El día que él me ayude, y me dé lo que deseo, me regalará la felicidad de nuevo. Todo el mundo tiene ese derecho y a mí me lo quitaron de las manos. Por eso ruego lo que es mío y de nadie más. Sin embargo me replica. Una y otra vez.
Aunque nunca más veré sus ojos, me los imagino apenados. Él cree que hace bien y yo me compadezco. Minutos más tarde vuelvo a estar sola y frustrada. De nuevo no le entiendo y mi cabeza estalla. Probablemente me esté volviendo loca.
Días, días y más días. Postrada en una cama.
Para cuando él vuelve, estoy adormecida, y se pasó el dolor. No puedo vivir siempre con morfina. Intento volver a discutir, pero sella mis labios. Piensa que quiero convertirle en mi asesino. En realidad, deseo que sea mi salvador.
A pesar de todo, es un doctor.
Alguien que podría entregarme una vida que, desde que palpé esta cama, me he imaginado tantas veces.
Para mí, el abismo sería dulce y placentero.
Patricia
-Lo único que te pido es que me ayudes a morir.
Esas palabras me atraviesan el alma arrancando, como siempre que las oigo, cualquier tipo de fuerza que pueda quedarme todavía para poder seguir ayudándola.

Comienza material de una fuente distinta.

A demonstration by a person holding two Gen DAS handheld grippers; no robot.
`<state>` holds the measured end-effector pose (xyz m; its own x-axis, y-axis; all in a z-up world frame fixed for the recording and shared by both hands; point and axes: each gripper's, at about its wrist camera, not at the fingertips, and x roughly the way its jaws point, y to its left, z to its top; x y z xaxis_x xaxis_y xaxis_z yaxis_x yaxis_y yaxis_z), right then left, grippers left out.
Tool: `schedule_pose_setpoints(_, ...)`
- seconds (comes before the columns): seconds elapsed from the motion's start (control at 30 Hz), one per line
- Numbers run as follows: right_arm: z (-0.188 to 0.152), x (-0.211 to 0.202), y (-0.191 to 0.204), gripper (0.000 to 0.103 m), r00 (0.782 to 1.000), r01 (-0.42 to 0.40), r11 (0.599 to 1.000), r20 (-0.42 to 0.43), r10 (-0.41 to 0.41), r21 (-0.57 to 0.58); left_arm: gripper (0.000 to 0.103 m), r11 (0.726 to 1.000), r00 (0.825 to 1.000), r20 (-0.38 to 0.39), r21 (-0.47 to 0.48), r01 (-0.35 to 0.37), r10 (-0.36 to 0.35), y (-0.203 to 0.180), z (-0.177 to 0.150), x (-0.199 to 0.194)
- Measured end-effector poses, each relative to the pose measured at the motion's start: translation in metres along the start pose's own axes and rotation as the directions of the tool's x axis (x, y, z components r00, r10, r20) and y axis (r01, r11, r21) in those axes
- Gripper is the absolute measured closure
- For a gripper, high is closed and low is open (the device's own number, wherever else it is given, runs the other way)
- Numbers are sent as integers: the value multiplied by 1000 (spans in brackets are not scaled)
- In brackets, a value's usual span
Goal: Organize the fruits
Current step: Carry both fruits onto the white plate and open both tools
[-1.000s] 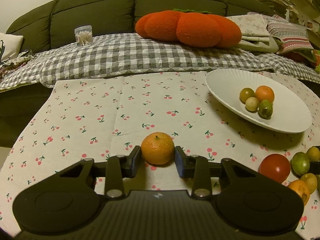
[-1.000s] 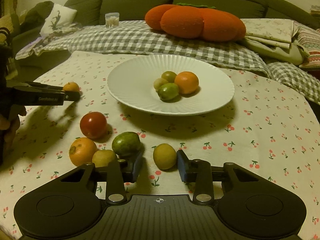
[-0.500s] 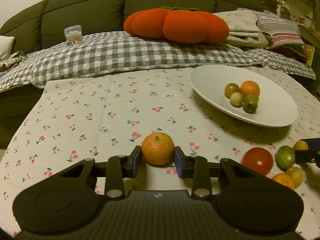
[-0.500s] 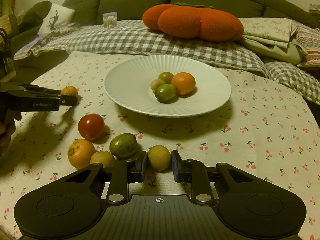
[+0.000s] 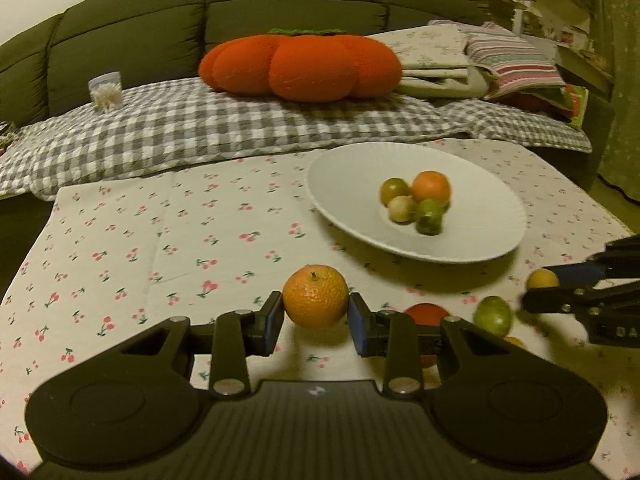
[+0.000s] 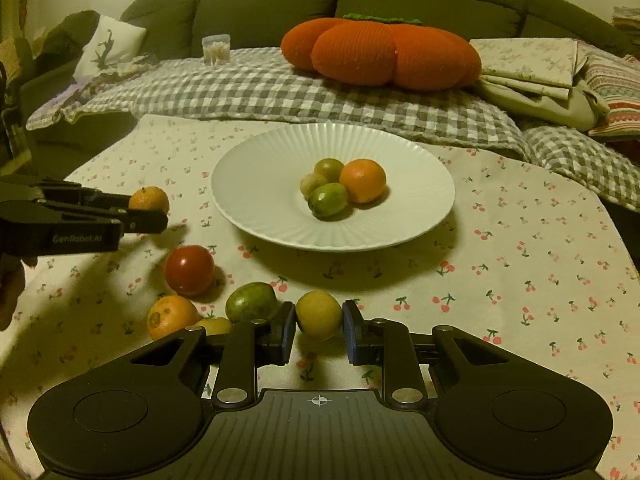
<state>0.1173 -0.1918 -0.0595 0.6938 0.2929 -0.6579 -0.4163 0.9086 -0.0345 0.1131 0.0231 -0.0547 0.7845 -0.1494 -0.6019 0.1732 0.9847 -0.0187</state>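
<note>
Cherry-print tablecloth (image 6: 520,240) bearing white plate (image 6: 248,216) | left gripper (image 5: 316,318) clamping a mandarin (image 5: 316,300) | right gripper (image 6: 319,326) pinching a yellow fruit (image 6: 319,314)

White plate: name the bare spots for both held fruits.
The white plate is bare along its left and right rims, beside the central fruit cluster. The tablecloth right of it is free. The loose fruit pile at front left is crowded.
</note>
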Motion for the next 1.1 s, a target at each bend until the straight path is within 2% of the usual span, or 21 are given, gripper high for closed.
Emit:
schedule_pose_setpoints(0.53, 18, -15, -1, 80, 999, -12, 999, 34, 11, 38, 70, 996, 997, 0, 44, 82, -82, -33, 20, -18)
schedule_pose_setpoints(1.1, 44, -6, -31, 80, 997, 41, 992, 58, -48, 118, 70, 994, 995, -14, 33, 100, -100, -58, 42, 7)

Es imposible seguir adelante. Una pena que jamás pensé que pudiera ser experimentada por un ser humano ha dominado mi vida totalmente. La desesperación inunda cada uno de los movimientos que hago.

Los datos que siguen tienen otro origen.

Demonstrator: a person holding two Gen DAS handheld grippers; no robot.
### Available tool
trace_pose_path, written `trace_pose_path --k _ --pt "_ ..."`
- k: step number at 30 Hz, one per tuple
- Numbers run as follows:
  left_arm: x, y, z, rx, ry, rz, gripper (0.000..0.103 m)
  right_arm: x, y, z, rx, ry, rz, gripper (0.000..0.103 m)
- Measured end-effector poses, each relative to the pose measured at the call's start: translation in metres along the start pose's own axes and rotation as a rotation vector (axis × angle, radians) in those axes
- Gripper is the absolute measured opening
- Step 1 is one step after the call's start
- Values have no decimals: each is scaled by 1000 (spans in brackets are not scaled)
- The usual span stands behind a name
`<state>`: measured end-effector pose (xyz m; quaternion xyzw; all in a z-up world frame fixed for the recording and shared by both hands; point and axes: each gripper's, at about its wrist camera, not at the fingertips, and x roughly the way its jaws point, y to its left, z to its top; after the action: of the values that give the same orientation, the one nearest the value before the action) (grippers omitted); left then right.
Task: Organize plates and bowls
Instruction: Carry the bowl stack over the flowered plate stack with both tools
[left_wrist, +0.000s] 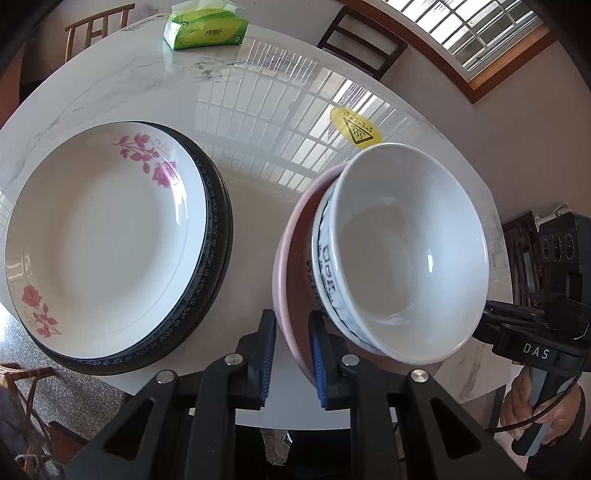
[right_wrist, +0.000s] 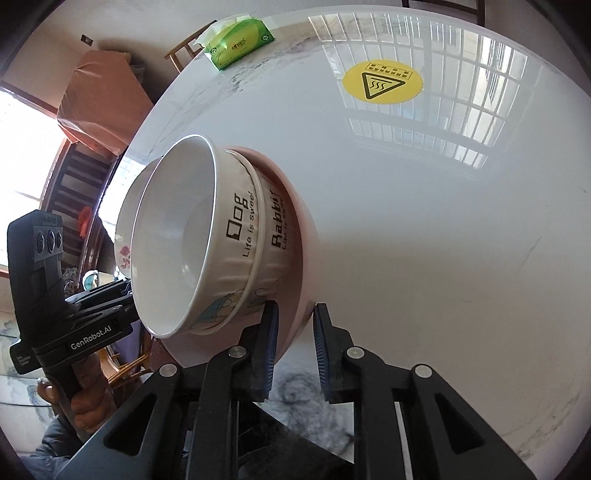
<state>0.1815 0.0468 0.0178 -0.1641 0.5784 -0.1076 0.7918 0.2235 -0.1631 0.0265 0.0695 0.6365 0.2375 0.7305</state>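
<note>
A nest of three bowls is in both views: a white "Dog" bowl (left_wrist: 410, 251) (right_wrist: 221, 236) inside a "Rabbit" bowl (right_wrist: 275, 236), inside a pink bowl (left_wrist: 291, 266) (right_wrist: 301, 280). My left gripper (left_wrist: 293, 354) has its jaws around the pink bowl's rim on one side. My right gripper (right_wrist: 295, 347) has its jaws around the rim on the opposite side. The nest looks tilted, above the white marble table (left_wrist: 258, 206). A stack of plates, a white rose plate (left_wrist: 99, 240) on top of dark-rimmed ones (left_wrist: 218, 236), sits on the table's left.
A green tissue pack (left_wrist: 205, 31) (right_wrist: 240, 44) lies at the table's far edge. A yellow heat-warning sticker (left_wrist: 356, 127) (right_wrist: 382, 81) is on the table beyond the bowls. Chairs (left_wrist: 364, 42) stand around the table. The table's near edge is just below the grippers.
</note>
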Motion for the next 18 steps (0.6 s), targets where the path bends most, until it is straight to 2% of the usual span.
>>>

Yo, que jamás había llorado, encuentro en las lágrimas el único y débil consuelo que hacen que pueda seguir adelante. Al menos, creo que ella no se da cuenta.
Me duele verla. Me duele ver cómo su estado se deteriora lenta pero inexorablemente. Me duele ver cómo aquella vitalidad que siempre la caracterizó la abandona. Me duele ver cómo, por su cristiandad, se echa la culpa de lo ocurrido. Me duele ver cómo sufre por la profunda soledad que la acompaña debido a que nadie parece entenderla.
Soy su médico. Podría ayudarla, para conseguir esa paz que no es capaz de otorgarse por sí sola. Podría regalarle aquello que tanto ansía. Alguien podría enfocarlo, al menos, como ayuda para que la agonía de su sufrimiento dejara de retumbar constantemente en mis oídos.
Sin embargo, los días pasan, y yo me limito a subir levemente su dosis de morfina mientras la miro amargamente.
No puedo hacerlo. El egoísmo me impide convertirme en asesino, y menos aún, de mi propia hija.